To establish trust I asked them to Facetime and share IDs mutually, but they balked. I've tried this before and people are generally reluctant. Asking for a mutual phone call with a trusted person was also met with suspicion.
Ultimately, I met the escrow agents and sellers face-to-face at their business to collect business cards and transfer information. There's still no better authentication than meeting a person at their place of business: they have business cards, an office, co-workers – half a dozen signals to verify identity.

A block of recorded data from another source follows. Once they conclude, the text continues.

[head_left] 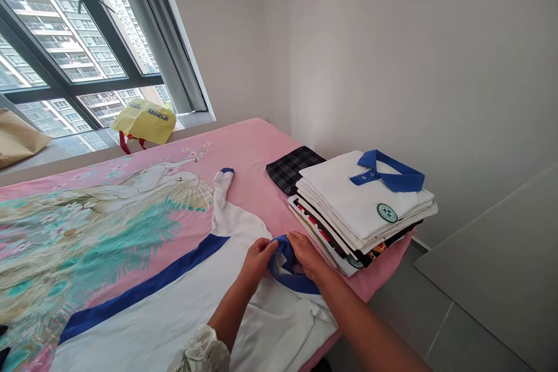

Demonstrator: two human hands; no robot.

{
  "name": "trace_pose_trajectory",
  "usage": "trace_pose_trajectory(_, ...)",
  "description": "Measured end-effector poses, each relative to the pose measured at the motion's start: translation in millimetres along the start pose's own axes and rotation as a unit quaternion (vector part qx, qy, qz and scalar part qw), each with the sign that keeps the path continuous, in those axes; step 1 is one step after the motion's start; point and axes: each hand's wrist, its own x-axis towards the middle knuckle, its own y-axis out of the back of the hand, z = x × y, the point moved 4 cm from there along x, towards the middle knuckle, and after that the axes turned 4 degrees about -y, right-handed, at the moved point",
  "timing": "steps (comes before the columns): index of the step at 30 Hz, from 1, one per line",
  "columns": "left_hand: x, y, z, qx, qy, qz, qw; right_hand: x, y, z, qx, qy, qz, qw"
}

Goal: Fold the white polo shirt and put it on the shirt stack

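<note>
A white polo shirt (187, 308) with a blue stripe and blue collar (290, 276) lies spread on the pink bedspread (248, 151). My left hand (258, 258) pinches the collar's left side. Gripping the right side of the same collar is my right hand (306, 253). One sleeve with a blue cuff (226, 172) reaches away from me. Just right of my hands stands a stack of folded shirts (361, 209), topped by a white polo with a blue collar and a round green badge.
A folded dark checked cloth (291, 167) lies behind the stack. A yellow bag (146, 120) and a brown paper bag (15, 136) rest on the window sill. The bed's edge and grey floor (436, 314) are to the right, the wall behind.
</note>
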Motion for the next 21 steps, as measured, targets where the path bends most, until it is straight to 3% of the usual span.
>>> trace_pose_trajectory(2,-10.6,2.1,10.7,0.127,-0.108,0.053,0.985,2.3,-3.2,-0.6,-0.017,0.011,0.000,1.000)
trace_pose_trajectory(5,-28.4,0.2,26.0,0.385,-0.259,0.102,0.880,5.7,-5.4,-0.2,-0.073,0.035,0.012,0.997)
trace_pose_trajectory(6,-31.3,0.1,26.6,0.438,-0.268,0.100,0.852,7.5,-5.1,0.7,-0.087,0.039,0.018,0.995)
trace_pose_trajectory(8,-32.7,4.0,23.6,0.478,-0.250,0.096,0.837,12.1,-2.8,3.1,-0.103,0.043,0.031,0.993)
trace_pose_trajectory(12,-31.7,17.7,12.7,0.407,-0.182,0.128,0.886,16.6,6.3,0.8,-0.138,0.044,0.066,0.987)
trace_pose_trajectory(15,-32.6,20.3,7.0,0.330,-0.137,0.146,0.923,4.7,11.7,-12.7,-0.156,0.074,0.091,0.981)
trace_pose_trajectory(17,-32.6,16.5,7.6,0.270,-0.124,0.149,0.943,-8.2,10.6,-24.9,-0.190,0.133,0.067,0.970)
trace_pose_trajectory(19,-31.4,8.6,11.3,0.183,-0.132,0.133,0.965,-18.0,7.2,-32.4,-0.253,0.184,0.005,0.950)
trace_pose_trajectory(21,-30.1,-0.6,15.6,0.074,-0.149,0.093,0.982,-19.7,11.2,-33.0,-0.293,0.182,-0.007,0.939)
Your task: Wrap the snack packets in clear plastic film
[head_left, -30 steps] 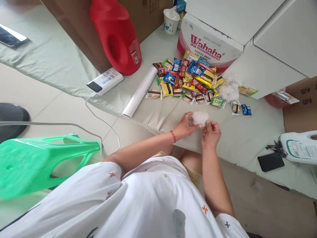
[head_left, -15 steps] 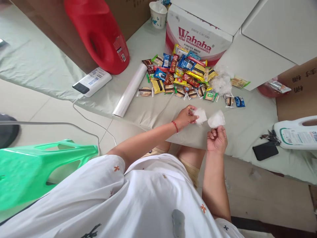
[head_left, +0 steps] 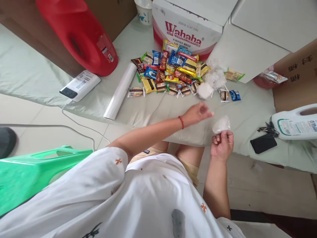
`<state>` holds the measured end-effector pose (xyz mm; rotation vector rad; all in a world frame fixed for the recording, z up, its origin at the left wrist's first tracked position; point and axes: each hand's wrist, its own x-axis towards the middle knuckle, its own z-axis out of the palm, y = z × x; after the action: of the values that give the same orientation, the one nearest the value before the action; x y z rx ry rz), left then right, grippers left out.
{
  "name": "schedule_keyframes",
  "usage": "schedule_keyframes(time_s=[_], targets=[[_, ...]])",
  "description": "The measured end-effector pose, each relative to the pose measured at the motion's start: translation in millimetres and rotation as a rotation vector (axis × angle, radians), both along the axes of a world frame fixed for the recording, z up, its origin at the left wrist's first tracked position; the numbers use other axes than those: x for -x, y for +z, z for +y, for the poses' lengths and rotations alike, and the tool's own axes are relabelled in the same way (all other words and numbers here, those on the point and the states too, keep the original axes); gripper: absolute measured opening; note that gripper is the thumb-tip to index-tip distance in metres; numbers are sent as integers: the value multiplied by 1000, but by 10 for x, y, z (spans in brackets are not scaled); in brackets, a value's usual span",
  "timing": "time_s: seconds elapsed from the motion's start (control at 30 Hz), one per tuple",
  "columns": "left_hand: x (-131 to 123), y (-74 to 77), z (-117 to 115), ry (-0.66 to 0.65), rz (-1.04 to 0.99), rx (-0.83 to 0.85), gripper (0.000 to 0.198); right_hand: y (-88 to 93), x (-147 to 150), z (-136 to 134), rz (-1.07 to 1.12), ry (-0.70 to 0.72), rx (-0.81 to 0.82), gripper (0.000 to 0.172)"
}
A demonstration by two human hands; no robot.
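Note:
My right hand (head_left: pixel 222 143) pinches a small, crumpled clear plastic bag (head_left: pixel 222 124), held up above the bed-like surface. To its left, my left hand (head_left: pixel 198 114), with a red string bracelet (head_left: pixel 181 122) at the wrist, holds nothing; its fingers are apart and slightly blurred. Beyond it a whitish crumpled plastic bag (head_left: pixel 205 90) lies at the front right of a heap of small wrapped snacks (head_left: pixel 170 69). More crumpled clear bags (head_left: pixel 215 76) are bunched against the heap's right side.
A plastic film roll (head_left: pixel 120 92), a white power bank (head_left: pixel 80 85) with a cable and a red jug (head_left: pixel 81 39) stand left. Behind the snacks is a Wahaha carton (head_left: pixel 183 33). A black pouch (head_left: pixel 264 143) with keys and a white bottle (head_left: pixel 296 122) are right; a green stool (head_left: pixel 29 172) is lower left.
My left hand has let go of its plastic bag, which now lies by the snack heap. My right hand keeps hold of the other bag. The whole view has shifted slightly.

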<state>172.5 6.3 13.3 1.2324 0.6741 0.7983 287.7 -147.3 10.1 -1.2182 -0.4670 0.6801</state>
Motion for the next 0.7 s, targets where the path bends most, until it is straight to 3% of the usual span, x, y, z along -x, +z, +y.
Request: schedule_keyframes(time_s=[0.03,0.1,0.2,0.27,0.43,0.53,0.7], targets=[[27,-64,-143,-78,17,7,48,-10,49,-12,-79,2,31,38],[102,-204,-387,-106,-12,130,43,-43,146,-38,-224,30,104,36],[224,-357,-562,10,-63,298,38,-101,258,-70,-302,102,165,37],[302,-392,-579,70,-58,283,35,-133,305,-69,-270,140,162,42],[488,-314,-590,69,-43,205,30,-147,347,44,-313,144,258,45],[568,-251,-597,80,-112,400,34,-96,327,112,-110,149,246,44],[625,-214,-505,214,-211,714,24,-17,304,115,203,338,267,46]])
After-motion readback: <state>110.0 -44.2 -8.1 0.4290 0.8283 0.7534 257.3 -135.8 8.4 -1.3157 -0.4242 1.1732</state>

Despite the high incidence of wire fraud and identity theft, authentication protocols are all one-sided. Customers require credentials but there's no way to authenticate the business agents. This goes beyond banking to include healthcare, utilities, credit bureaus, the tax industry – any business relationship that shares sensitive or personal info.
tl;dr :
So, how do you go about establishing trust with strangers in order to share sensitive information or transfer money? What process and / or tech do you use to identify & trust the other side of the transaction?
My Proposal :
On the social side, we need to improve the culture of verifying identity to encourage a mutual process. Both sides need to share IDs and proofs of identity for any transaction to be sound.
As for technology, we need better systems to empower customers to validate the authenticity of agents, including one-time tokens and business verification. A system like "The Work Number", used for employee verification, could be effective to validate business agents without compromising them. These systems need to be stable over legacy channels like phone, fax, wire transfers, paper checks & email – systems that will remain for 30+ years.
As software engineers we need to establish trust mutually and give more attention to the business-side of the trust relationship.
You don't. You make it so they are no longer strangers by identifying them. Buying a house? Get an agent, broker, and/or company that is licensed. Finance through your credit union. Etc. Nobody is participating in high-risk transactions as a professional without a company/license. Most jurisdictions simply don't allow it.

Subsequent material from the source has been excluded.